(Task item): Please return the lines below verbatim, beginning at the one that has "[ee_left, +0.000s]" and stopping after the one that has "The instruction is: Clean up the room", and add no other lines.

(Records provided):
**********
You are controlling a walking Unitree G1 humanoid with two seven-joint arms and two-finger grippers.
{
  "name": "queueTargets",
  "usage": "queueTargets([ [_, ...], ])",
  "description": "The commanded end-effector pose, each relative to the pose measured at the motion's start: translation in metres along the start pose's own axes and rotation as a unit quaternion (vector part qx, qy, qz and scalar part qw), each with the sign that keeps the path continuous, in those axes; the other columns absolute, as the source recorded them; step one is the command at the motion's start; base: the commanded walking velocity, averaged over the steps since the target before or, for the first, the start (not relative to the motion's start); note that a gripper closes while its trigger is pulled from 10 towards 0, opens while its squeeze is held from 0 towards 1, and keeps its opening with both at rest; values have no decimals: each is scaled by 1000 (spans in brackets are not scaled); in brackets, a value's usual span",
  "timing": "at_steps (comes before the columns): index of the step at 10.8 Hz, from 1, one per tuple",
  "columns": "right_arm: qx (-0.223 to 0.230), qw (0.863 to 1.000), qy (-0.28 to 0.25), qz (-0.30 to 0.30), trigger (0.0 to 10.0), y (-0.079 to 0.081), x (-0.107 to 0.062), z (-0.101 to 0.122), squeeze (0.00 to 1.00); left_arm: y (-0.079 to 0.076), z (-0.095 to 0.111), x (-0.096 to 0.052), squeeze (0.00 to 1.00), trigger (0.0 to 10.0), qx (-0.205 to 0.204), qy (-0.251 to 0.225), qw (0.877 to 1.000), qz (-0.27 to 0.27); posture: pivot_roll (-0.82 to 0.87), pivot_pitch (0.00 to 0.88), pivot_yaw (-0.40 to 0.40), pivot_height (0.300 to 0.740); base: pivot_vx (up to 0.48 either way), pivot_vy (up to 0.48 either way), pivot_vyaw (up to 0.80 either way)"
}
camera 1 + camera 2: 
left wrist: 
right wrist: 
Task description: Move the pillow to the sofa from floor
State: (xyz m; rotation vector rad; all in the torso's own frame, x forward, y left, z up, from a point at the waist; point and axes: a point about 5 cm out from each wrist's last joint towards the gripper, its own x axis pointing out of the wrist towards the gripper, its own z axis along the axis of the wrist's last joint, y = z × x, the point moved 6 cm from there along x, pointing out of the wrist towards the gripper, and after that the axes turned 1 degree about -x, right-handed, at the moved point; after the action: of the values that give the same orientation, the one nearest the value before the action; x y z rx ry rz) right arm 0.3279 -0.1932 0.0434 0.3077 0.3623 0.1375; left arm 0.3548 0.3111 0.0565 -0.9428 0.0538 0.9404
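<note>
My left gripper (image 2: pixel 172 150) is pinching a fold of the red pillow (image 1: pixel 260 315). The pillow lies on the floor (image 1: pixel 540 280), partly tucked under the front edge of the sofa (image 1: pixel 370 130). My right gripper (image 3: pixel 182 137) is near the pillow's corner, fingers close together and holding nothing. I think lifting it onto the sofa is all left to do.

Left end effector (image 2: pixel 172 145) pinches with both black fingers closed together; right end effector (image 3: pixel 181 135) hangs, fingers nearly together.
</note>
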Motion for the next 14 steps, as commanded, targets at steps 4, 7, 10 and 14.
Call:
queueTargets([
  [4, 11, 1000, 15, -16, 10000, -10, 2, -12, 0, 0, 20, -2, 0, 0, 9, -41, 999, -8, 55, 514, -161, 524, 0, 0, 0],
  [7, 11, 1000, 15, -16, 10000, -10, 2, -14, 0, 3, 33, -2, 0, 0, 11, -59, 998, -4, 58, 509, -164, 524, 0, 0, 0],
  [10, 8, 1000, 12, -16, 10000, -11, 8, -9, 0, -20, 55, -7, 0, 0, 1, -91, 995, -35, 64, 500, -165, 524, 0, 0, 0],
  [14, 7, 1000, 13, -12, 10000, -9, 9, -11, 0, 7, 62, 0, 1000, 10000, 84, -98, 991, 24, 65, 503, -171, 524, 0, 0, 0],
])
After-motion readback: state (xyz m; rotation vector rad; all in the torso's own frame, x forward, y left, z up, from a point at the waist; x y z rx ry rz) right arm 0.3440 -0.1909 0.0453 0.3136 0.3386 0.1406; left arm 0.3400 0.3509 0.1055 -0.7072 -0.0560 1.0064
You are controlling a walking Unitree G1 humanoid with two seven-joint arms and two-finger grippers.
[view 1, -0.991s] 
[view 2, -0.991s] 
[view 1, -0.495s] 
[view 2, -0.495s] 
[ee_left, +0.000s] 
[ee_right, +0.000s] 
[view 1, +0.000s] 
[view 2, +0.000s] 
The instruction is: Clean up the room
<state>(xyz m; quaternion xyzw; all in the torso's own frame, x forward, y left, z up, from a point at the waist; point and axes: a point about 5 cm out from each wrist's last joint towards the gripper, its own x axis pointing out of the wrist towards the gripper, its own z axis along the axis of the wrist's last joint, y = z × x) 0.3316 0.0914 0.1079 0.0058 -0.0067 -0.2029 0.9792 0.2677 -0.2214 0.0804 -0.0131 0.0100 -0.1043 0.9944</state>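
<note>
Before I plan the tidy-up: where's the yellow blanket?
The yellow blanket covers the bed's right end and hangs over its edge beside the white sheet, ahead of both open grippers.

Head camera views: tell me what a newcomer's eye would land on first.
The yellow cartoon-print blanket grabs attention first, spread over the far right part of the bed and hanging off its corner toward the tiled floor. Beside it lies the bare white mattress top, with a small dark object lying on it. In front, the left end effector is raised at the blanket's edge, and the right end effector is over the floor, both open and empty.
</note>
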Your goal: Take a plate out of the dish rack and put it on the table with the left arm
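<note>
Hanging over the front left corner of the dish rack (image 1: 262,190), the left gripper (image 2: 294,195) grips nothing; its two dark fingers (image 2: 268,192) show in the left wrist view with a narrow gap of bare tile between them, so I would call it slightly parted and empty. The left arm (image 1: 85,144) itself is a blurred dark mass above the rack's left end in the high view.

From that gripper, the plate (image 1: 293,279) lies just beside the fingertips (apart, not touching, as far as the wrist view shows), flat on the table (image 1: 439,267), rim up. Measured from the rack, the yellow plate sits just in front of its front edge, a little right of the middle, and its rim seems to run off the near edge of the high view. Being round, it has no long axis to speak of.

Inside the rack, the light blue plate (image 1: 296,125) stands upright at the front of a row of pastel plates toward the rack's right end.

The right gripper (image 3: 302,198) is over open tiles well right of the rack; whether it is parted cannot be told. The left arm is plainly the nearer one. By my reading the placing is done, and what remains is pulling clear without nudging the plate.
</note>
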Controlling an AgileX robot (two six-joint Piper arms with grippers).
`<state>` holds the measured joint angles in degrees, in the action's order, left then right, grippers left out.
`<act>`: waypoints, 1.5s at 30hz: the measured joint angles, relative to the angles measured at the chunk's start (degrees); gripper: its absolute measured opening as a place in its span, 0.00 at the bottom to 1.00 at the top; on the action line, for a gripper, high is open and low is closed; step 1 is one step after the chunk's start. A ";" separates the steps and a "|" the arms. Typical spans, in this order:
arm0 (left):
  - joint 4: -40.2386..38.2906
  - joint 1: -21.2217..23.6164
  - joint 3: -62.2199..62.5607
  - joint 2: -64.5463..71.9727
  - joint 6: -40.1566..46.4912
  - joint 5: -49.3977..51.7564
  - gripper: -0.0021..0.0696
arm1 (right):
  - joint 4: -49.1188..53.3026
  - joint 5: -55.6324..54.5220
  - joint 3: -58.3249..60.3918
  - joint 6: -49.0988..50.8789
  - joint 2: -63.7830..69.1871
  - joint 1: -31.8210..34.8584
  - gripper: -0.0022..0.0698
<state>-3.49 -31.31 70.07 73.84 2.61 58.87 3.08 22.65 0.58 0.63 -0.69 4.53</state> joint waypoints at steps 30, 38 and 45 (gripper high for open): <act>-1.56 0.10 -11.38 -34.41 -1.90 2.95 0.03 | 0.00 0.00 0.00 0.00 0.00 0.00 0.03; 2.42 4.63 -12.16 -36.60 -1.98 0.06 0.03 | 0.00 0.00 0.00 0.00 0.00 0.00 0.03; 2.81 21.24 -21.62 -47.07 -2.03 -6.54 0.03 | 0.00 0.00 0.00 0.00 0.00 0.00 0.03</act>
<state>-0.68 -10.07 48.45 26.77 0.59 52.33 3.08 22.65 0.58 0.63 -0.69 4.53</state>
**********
(Response):
[ee_left, +0.000s] 
[ee_right, +0.000s] 
[view 1, +0.000s] 
[view 2, +0.000s] 
The instruction is: Clean up the room

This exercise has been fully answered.